Because the copy must hold no pictures, return the data below with all of its words intact.

**Items from a data source**
*** Begin section ***
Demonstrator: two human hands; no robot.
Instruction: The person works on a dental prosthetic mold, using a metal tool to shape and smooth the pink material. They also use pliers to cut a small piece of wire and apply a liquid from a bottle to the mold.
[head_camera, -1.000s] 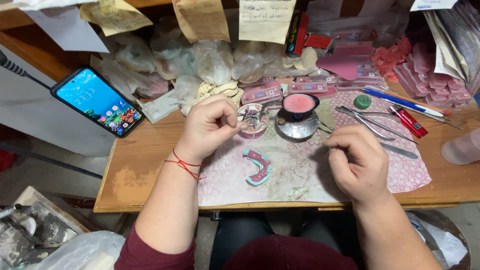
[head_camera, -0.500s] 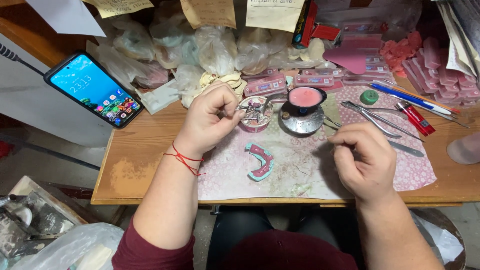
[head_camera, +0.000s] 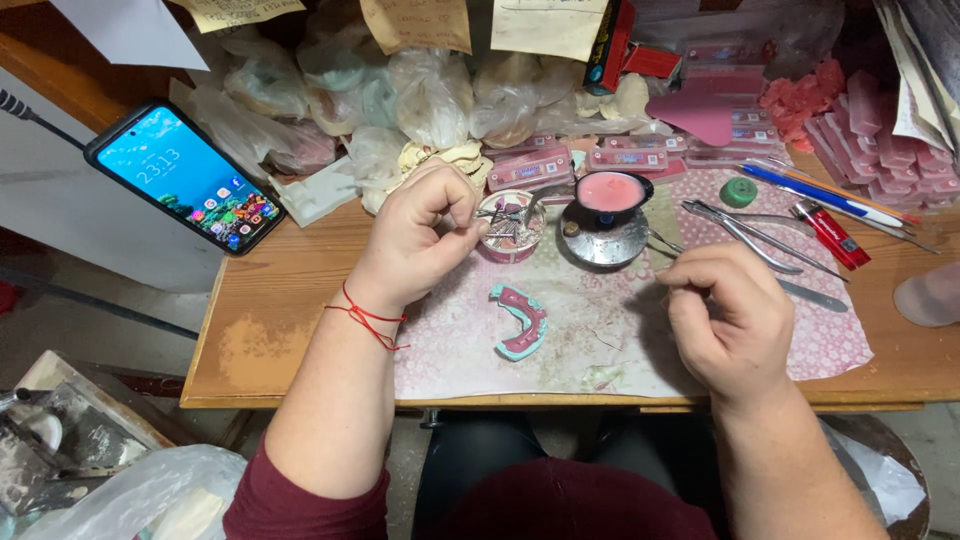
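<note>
A pink-and-teal denture piece (head_camera: 521, 320) is lying on the patterned mat (head_camera: 830, 340) at the middle of the counter (head_camera: 270, 330), with neither hand touching it; it looks shaped already, so the work seems well along, though how much remains I cannot tell.

Just behind the denture piece, the left hand (head_camera: 420, 240) is hovering at a small round cup (head_camera: 512, 228) crowded with little metal parts. Its fingers (head_camera: 462, 215) are pinching closed on a thin metal wire (head_camera: 492, 212) at the cup's rim. To the right of the denture piece, the right hand (head_camera: 728, 315) is curling loosely above the mat, thumb and forefinger nearly meeting; whether something tiny is sitting between them is too small to tell.

Behind the denture piece and to its right, a metal dish of pink wax (head_camera: 608, 195) is standing beside the cup, with pliers (head_camera: 740, 230) and a red lighter (head_camera: 830, 232) farther right. Well to the left of the denture piece, a phone (head_camera: 185, 175) is leaning with its screen lit.
</note>
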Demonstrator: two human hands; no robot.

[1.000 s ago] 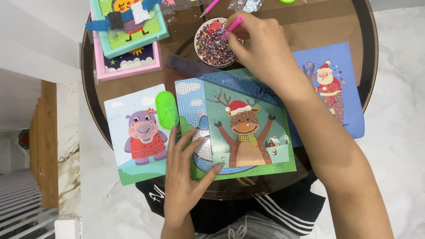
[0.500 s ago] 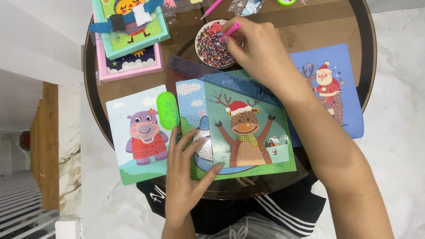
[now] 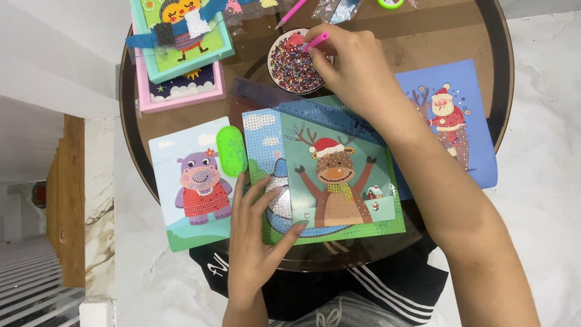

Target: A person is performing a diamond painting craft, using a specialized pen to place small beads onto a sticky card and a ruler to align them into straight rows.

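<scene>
Pink pen [image 3: 316,41] sits pinched in the right hand [image 3: 357,72], tip over the bead dish [image 3: 293,63]; left hand [image 3: 257,239] lies flat, fingers spread, on the reindeer picture [image 3: 339,175] on the bench [image 3: 448,30]

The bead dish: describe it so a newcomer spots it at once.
On the round dark glass table, look at the far edge above the reindeer picture. The bead dish sits under the right hand holding a pink pen; it is the only round container, full of mixed-colour beads.
</scene>
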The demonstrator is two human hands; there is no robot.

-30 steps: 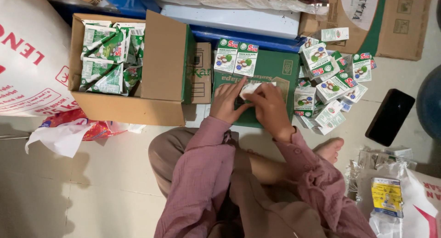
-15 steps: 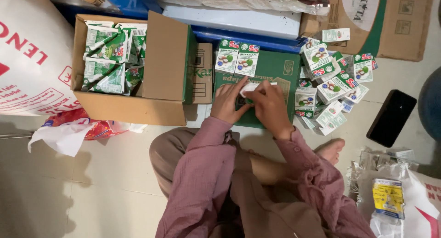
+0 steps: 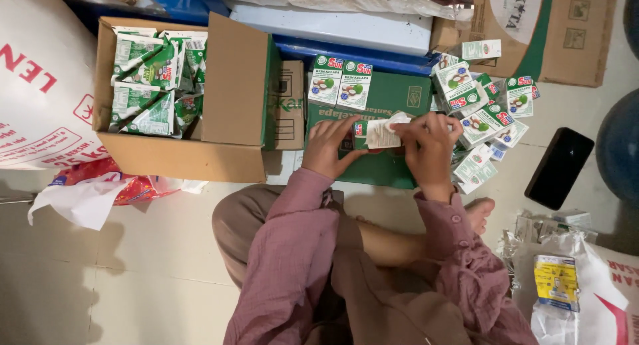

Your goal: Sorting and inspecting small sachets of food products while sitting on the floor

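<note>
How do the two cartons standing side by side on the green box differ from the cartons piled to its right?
The two upright cartons stand neatly side by side on the green box; the piled cartons lie jumbled, tilted at many angles. The pair are apart from both hands; the pile lies beside the right hand. Both are small white-and-green cartons.

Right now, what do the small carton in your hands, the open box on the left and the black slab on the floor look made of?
The small carton, held by the left hand and right hand, looks like printed, coated paperboard: sharp folds, slight sheen. The open box is brown corrugated cardboard, matte, with raw flaps. The black slab looks like glass or glossy plastic, smooth and dark, probably a phone.
</note>
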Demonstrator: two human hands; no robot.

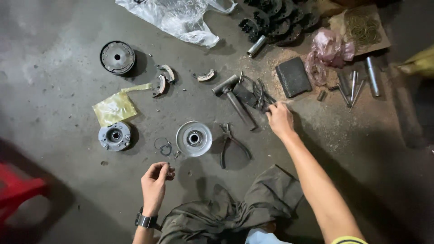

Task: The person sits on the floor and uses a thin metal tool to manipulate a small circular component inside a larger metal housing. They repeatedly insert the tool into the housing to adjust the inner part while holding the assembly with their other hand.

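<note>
A: Right hand [280,119] first?
B: Stretched out over the grey floor [54,90], fingers [271,110] bent and pinched on a bundle of thin dark metal strips [257,96]. Strips fanned up and away from the fingertips, overlapping the hammer [235,100].

A: Pinched tight, or only touching?
B: Closed on the strip ends, thumb side hidden, so cannot tell how firm.

A: And beside those fingers?
B: Hammer just to the inner side, head away, handle slanting back toward the knuckles. Dark rectangular block [293,77] beyond the fingertips on sawdust. Further out past it, pink plastic bag [326,52], several steel rods [357,83], a pile of black toothed parts [275,20].

A: Left hand [154,184]?
B: Palm half up, fingers [163,171] curled loosely in toward the thumb. Something small perhaps between the tips; too small to tell. Black watch [144,221] at the wrist.

A: Ahead of those fingertips?
B: Wire rings [162,146] closest, lying flat. Shiny round pulley disc [194,138] just past and to the outer side, pliers [229,144] beside that, between the two hands. Grey hub [115,136] to the other side, yellow bag [115,107] touching its far edge.

A: Furthest off?
B: Dark round drum [117,57], curved brake shoes [163,79], clear plastic bag [181,16]. Red stool [16,192] well behind the wrist.
</note>
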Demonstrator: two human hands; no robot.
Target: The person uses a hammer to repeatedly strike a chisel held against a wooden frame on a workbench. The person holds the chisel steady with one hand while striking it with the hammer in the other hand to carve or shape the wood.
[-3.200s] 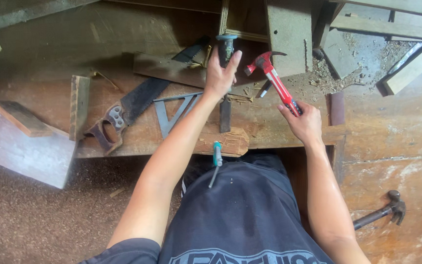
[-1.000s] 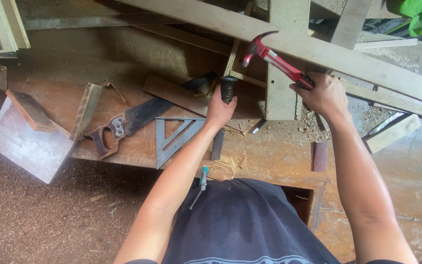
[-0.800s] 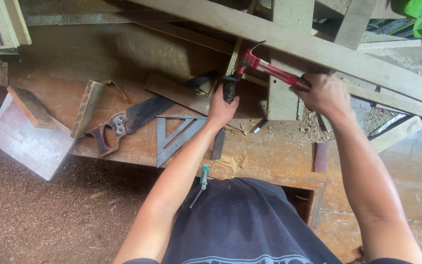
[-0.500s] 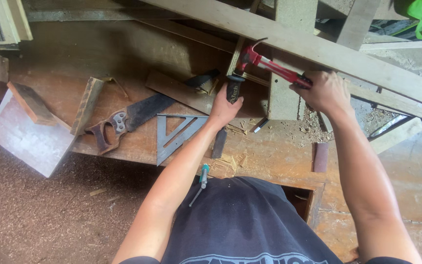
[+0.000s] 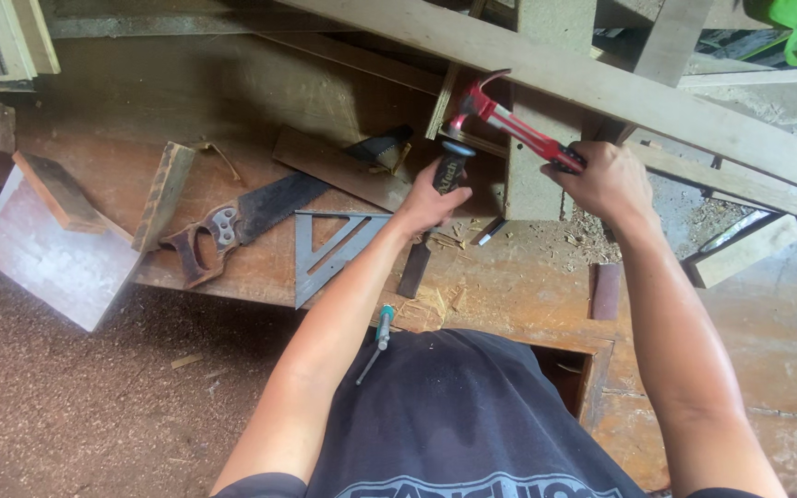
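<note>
My left hand (image 5: 428, 205) grips a dark-handled chisel (image 5: 449, 169), held upright on the wooden workbench (image 5: 260, 267). My right hand (image 5: 606, 183) holds a red-handled claw hammer (image 5: 509, 122) by the grip. The hammer head (image 5: 469, 101) sits just above the chisel's butt end. The chisel's blade is hidden behind my left hand. A small upright wooden piece (image 5: 443, 100) stands right behind the chisel.
A handsaw (image 5: 232, 221) and a metal triangle square (image 5: 334, 251) lie left of my left hand. A screwdriver (image 5: 375, 339) sticks out at the bench's near edge. Long planks (image 5: 601, 88) cross the back. Wood blocks (image 5: 163, 194) and a grey slab (image 5: 53, 263) lie at the left.
The hammer came down from raised at upper right onto the chisel's top, and now sits slightly above it. My left hand stayed on the chisel.
</note>
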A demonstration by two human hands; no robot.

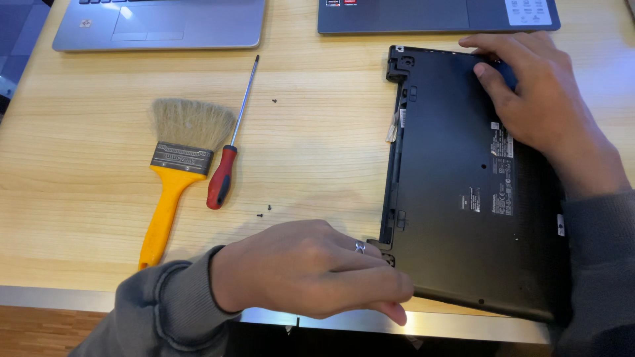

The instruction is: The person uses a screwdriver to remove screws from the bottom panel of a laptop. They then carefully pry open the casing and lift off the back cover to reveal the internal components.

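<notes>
A black laptop (463,192) lies upside down on the wooden table, its bottom cover facing up. My left hand (311,271) rests at the near left corner of the laptop, fingers curled against the edge by the hinge. My right hand (536,92) lies flat on the far right part of the bottom cover, fingertips near the far edge. A screwdriver (228,152) with a red handle lies to the left of the laptop. Beside it lies a paintbrush (175,165) with a yellow handle. A few tiny black screws (264,211) sit loose on the table.
A silver laptop (165,23) stands at the far left and a dark grey laptop (436,14) at the far middle. The table's metal front edge (53,299) runs just below my left hand. One more screw (274,101) lies near the screwdriver's shaft.
</notes>
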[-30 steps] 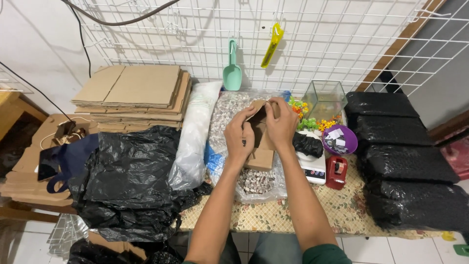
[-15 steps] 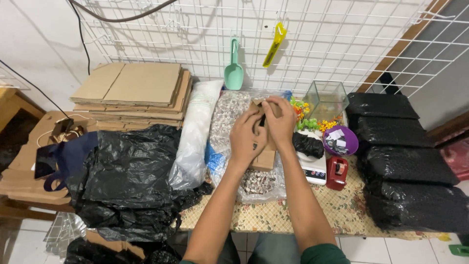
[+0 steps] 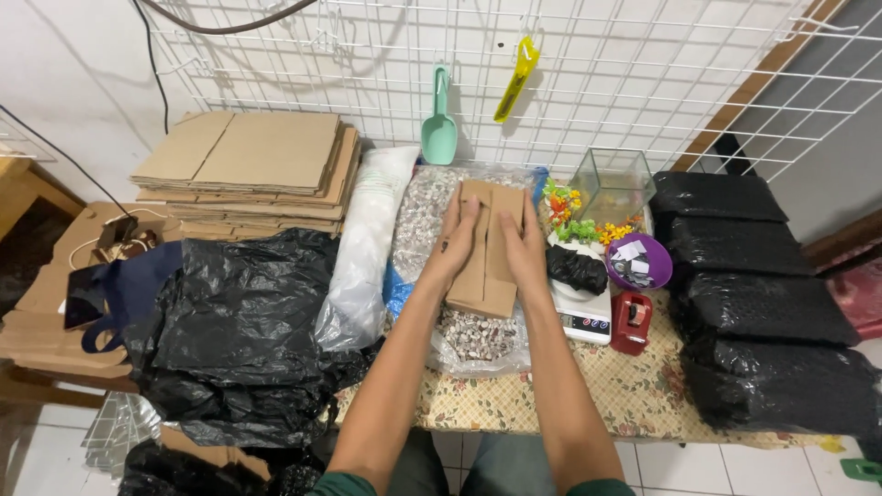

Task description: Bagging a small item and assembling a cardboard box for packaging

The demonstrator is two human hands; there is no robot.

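Since the earlier frame our left hand [image 3: 457, 243] and right hand [image 3: 521, 241] have pressed the cardboard box [image 3: 487, 248] flat over the candy bag [image 3: 473, 332], fingers extended on it, folding unfinished.

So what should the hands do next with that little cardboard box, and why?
Probably press the flaps down flat. Both the left hand and the right hand lie along the small cardboard box, which rests on the clear bag of wrapped candies, and its top seam looks not fully closed.
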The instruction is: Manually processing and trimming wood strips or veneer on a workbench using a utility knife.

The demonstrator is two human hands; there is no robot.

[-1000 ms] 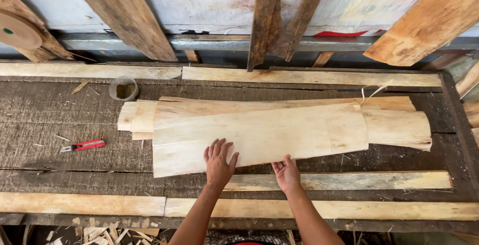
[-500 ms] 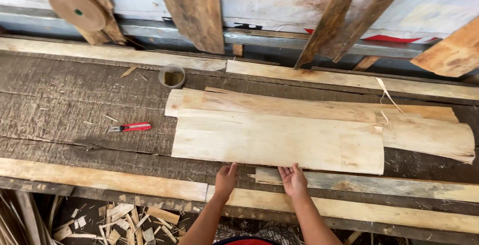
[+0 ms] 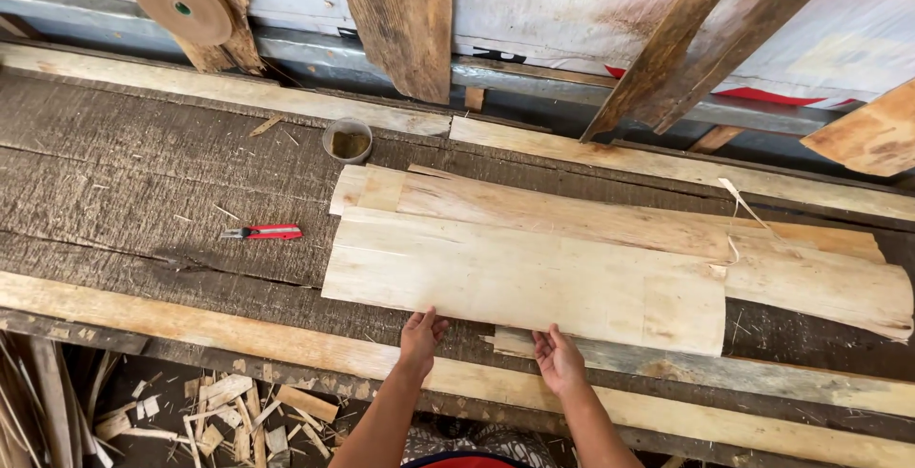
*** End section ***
**Response for this exercise**
Demonstrator: two human hands; no robot.
Instruction: The person works on a dental prosthetic mold, using a metal tool to shape and smooth the pink material. They also use pliers to cut a small piece of wire and apply a liquid from a bottle to the mold.
[head_camera, -1.000s] 
[head_camera, -0.500s] 
[head_camera, +0.000s] 
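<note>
A pink-and-teal denture piece (head_camera: 521, 320) is lying on the patterned mat (head_camera: 830, 340) at the middle of the counter (head_camera: 270, 330), with neither hand touching it; it looks shaped already, so the work seems well along, though how much remains I cannot tell.

Just behind the denture piece, the left hand (head_camera: 420, 240) is hovering at a small round cup (head_camera: 512, 228) crowded with little metal parts. Its fingers (head_camera: 462, 215) are pinching closed on a thin metal wire (head_camera: 492, 212) at the cup's rim. To the right of the denture piece, the right hand (head_camera: 728, 315) is curling loosely above the mat, thumb and forefinger nearly meeting; whether something tiny is sitting between them is too small to tell.

Behind the denture piece and to its right, a metal dish of pink wax (head_camera: 608, 195) is standing beside the cup, with pliers (head_camera: 740, 230) and a red lighter (head_camera: 830, 232) farther right. Well to the left of the denture piece, a phone (head_camera: 185, 175) is leaning with its screen lit.
</note>
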Demonstrator: two human hands; no robot.

[1.000 s ago] 
[0.500 s ago] 
[now] 

Target: A person is performing a diamond painting craft, using a specialized pen to place small beads onto a sticky card and a ruler to align them into straight rows.

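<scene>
Pink pen [image 3: 316,41] sits pinched in the right hand [image 3: 357,72], tip over the bead dish [image 3: 293,63]; left hand [image 3: 257,239] lies flat, fingers spread, on the reindeer picture [image 3: 339,175] on the bench [image 3: 448,30]

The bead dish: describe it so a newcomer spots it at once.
On the round dark glass table, look at the far edge above the reindeer picture. The bead dish sits under the right hand holding a pink pen; it is the only round container, full of mixed-colour beads.
</scene>
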The demonstrator is two human hands; there is no robot.

-30 steps: 
-15 steps: 
+0 steps: 

Your goal: Sorting and inspecting small sachets of food products while sitting on the floor

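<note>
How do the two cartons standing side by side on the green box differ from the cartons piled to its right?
The two upright cartons stand neatly side by side on the green box; the piled cartons lie jumbled, tilted at many angles. The pair are apart from both hands; the pile lies beside the right hand. Both are small white-and-green cartons.

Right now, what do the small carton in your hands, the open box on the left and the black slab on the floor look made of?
The small carton, held by the left hand and right hand, looks like printed, coated paperboard: sharp folds, slight sheen. The open box is brown corrugated cardboard, matte, with raw flaps. The black slab looks like glass or glossy plastic, smooth and dark, probably a phone.
</note>
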Demonstrator: two human hands; no robot.


Task: The person sits on the floor and uses a thin metal tool to manipulate a small circular component inside a larger metal housing. They repeatedly insert the tool into the housing to adjust the inner part while holding the assembly with their other hand.

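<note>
A: Right hand [280,119] first?
B: Stretched out over the grey floor [54,90], fingers [271,110] bent and pinched on a bundle of thin dark metal strips [257,96]. Strips fanned up and away from the fingertips, overlapping the hammer [235,100].

A: Pinched tight, or only touching?
B: Closed on the strip ends, thumb side hidden, so cannot tell how firm.

A: And beside those fingers?
B: Hammer just to the inner side, head away, handle slanting back toward the knuckles. Dark rectangular block [293,77] beyond the fingertips on sawdust. Further out past it, pink plastic bag [326,52], several steel rods [357,83], a pile of black toothed parts [275,20].

A: Left hand [154,184]?
B: Palm half up, fingers [163,171] curled loosely in toward the thumb. Something small perhaps between the tips; too small to tell. Black watch [144,221] at the wrist.

A: Ahead of those fingertips?
B: Wire rings [162,146] closest, lying flat. Shiny round pulley disc [194,138] just past and to the outer side, pliers [229,144] beside that, between the two hands. Grey hub [115,136] to the other side, yellow bag [115,107] touching its far edge.

A: Furthest off?
B: Dark round drum [117,57], curved brake shoes [163,79], clear plastic bag [181,16]. Red stool [16,192] well behind the wrist.
</note>
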Demonstrator: two human hands; no robot.
Target: The person uses a hammer to repeatedly strike a chisel held against a wooden frame on a workbench. The person holds the chisel steady with one hand while striking it with the hammer in the other hand to carve or shape the wood.
[-3.200s] 
[-1.000s] 
[-0.800s] 
[-0.500s] 
[+0.000s] 
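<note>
My left hand (image 5: 428, 205) grips a dark-handled chisel (image 5: 449, 169), held upright on the wooden workbench (image 5: 260, 267). My right hand (image 5: 606, 183) holds a red-handled claw hammer (image 5: 509, 122) by the grip. The hammer head (image 5: 469, 101) sits just above the chisel's butt end. The chisel's blade is hidden behind my left hand. A small upright wooden piece (image 5: 443, 100) stands right behind the chisel.
A handsaw (image 5: 232, 221) and a metal triangle square (image 5: 334, 251) lie left of my left hand. A screwdriver (image 5: 375, 339) sticks out at the bench's near edge. Long planks (image 5: 601, 88) cross the back. Wood blocks (image 5: 163, 194) and a grey slab (image 5: 53, 263) lie at the left.
The hammer came down from raised at upper right onto the chisel's top, and now sits slightly above it. My left hand stayed on the chisel.
</note>
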A demonstration by two human hands; no robot.


The instruction is: The person uses a screwdriver to remove screws from the bottom panel of a laptop. They then carefully pry open the casing and lift off the back cover to reveal the internal components.

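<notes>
A black laptop (463,192) lies upside down on the wooden table, its bottom cover facing up. My left hand (311,271) rests at the near left corner of the laptop, fingers curled against the edge by the hinge. My right hand (536,92) lies flat on the far right part of the bottom cover, fingertips near the far edge. A screwdriver (228,152) with a red handle lies to the left of the laptop. Beside it lies a paintbrush (175,165) with a yellow handle. A few tiny black screws (264,211) sit loose on the table.
A silver laptop (165,23) stands at the far left and a dark grey laptop (436,14) at the far middle. The table's metal front edge (53,299) runs just below my left hand. One more screw (274,101) lies near the screwdriver's shaft.
</notes>
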[-30 steps] 
[-15 steps] 
[+0 steps] 

Task description: Bagging a small item and assembling a cardboard box for packaging

The demonstrator is two human hands; there is no robot.

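Since the earlier frame our left hand [image 3: 457, 243] and right hand [image 3: 521, 241] have pressed the cardboard box [image 3: 487, 248] flat over the candy bag [image 3: 473, 332], fingers extended on it, folding unfinished.

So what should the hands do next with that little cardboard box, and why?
Probably press the flaps down flat. Both the left hand and the right hand lie along the small cardboard box, which rests on the clear bag of wrapped candies, and its top seam looks not fully closed.
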The instruction is: Manually processing and trimming wood strips or veneer on a workbench using a utility knife.

The demonstrator is two human hands; there is no robot.

[-1000 ms] 
[-500 ms] 
[+0 ms] 

Here the output is complete.